_What to work on_
From the first line to the last, retype the records exactly without their images.

-------- Data section --------

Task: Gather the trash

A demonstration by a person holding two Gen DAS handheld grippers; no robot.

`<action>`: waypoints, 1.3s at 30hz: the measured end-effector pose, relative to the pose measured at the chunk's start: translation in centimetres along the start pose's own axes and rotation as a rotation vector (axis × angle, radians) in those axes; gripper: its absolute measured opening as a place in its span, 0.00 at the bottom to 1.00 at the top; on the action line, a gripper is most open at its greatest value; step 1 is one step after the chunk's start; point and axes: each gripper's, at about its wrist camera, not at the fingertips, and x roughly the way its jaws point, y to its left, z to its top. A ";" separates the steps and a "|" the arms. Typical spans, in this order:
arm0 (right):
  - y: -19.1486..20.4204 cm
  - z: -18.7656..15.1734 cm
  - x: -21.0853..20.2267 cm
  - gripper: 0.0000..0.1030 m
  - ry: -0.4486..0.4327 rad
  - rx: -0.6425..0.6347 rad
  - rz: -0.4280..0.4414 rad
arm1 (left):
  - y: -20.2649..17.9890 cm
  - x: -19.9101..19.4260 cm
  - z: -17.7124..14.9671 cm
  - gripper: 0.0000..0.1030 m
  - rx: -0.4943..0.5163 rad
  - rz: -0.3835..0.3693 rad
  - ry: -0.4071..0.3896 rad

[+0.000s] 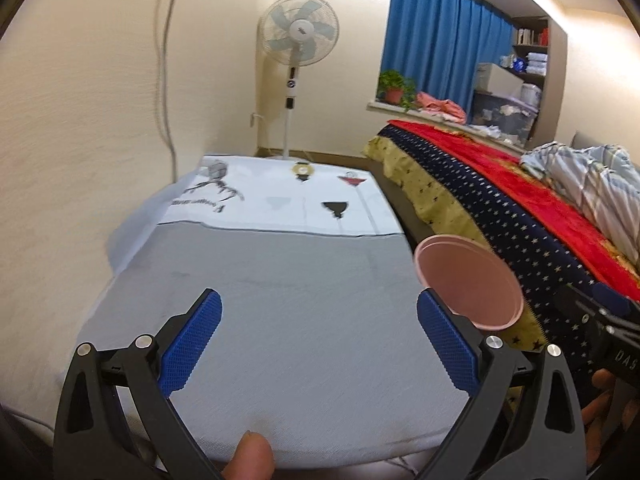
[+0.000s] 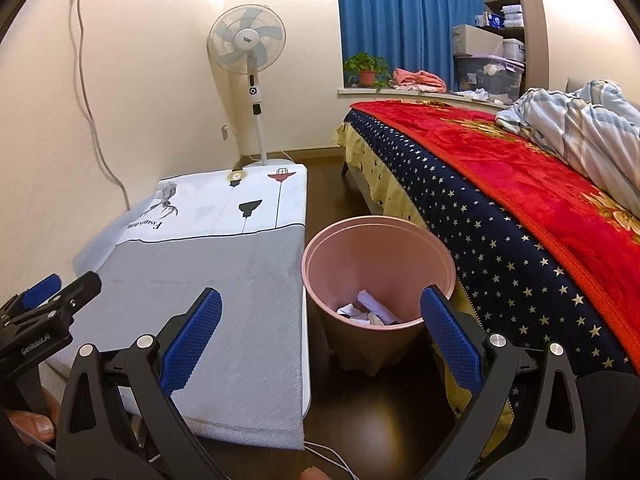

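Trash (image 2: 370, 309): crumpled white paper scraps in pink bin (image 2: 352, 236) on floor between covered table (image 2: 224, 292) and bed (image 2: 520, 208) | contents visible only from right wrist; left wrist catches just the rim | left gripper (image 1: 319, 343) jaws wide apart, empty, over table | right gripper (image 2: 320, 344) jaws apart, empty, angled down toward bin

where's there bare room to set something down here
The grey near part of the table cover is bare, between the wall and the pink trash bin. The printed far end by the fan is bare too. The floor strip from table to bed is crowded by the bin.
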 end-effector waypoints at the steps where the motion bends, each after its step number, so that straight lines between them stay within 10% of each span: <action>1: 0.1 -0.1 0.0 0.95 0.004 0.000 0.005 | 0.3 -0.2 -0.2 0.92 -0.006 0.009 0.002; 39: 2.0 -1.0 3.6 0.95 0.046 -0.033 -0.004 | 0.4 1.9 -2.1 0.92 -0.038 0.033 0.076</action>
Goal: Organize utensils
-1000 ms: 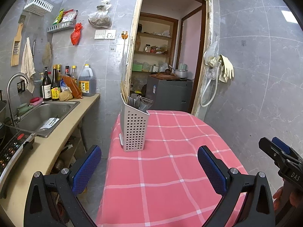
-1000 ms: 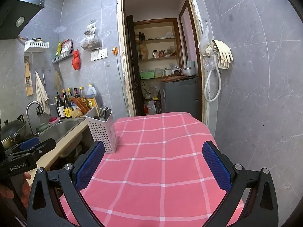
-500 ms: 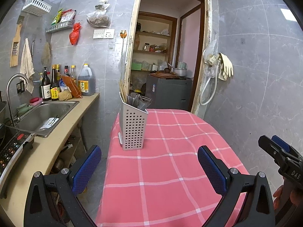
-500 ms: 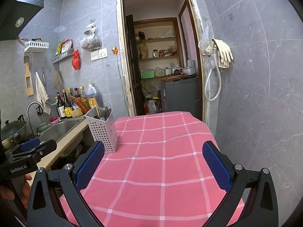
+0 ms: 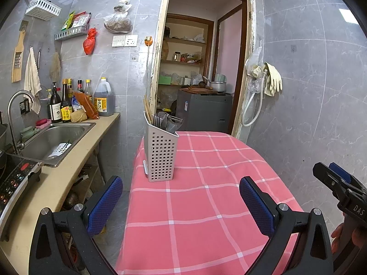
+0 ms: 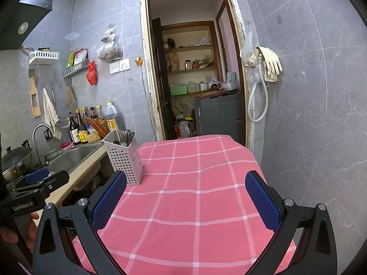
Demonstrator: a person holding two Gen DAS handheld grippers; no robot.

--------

_Solution for this problem_
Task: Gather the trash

A demonstration by a person holding two Gen DAS handheld grippers; no robot.

`<action>`: waypoints, 1.3s at 30hz: the measured end-effector pose, relative to the pose measured at the chunk's start: translation in centimetres along the start pose's own axes and rotation as a rotation vector (axis × angle, radians) in those axes; gripper: its absolute measured opening as a place in its span, 0.00 at the bottom to 1.00 at the top; on the action line, a gripper is most open at its greatest value; step 1 is one step after the chunk's start; point and axes: each gripper's, at about its wrist camera, not at the fingertips, and x roughly the way its jaws point, y to its left, z to its top. A ";" separates the steps and a "|" the arms. Typical spans, in this order:
arm0 (right):
  - y: -19.1486..20.4204 cm
  - z: -18.7656..15.1734 cm
  - x: -21.0853..20.2267 cm
  - gripper: 0.0000..0.1030 m
  - ry: -0.4486..0.4327 rad
  - rx: -0.6425..0.6347 rad
  - rz: -0.4280..0.4414 rad
arm1 (left):
  - y: -20.2649..17.9890 cm
  - x: -19.9101..19.4260 cm
  - z: -17.7124..14.9671 cm
  - gripper: 0.0000..0.1030 m
  - rx: -0.4943..0.5163 rad
  - rz: -0.3835..0.3693 rad
  - ry: -0.4071..0.3896 rad

[+0.000s] 
[+0.000s] 

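Trash (image 2: 370, 309): crumpled white paper scraps in pink bin (image 2: 352, 236) on floor between covered table (image 2: 224, 292) and bed (image 2: 520, 208) | contents visible only from right wrist; left wrist catches just the rim | left gripper (image 1: 319, 343) jaws wide apart, empty, over table | right gripper (image 2: 320, 344) jaws apart, empty, angled down toward bin

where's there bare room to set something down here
The grey near part of the table cover is bare, between the wall and the pink trash bin. The printed far end by the fan is bare too. The floor strip from table to bed is crowded by the bin.
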 end-effector waypoints at the steps where the motion bends, each after its step number, so that straight lines between them stay within 10% of each span: <action>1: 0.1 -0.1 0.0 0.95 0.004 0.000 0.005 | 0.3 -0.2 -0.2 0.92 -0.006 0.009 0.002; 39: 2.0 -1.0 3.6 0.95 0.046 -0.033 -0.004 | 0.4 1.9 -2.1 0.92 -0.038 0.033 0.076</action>
Goal: Organize utensils
-1000 ms: 
-1000 ms: 
-500 ms: 
-500 ms: 
+0 ms: 
+0 ms: 
Demonstrator: a person holding two Gen DAS handheld grippers; no robot.

The requested output has been produced.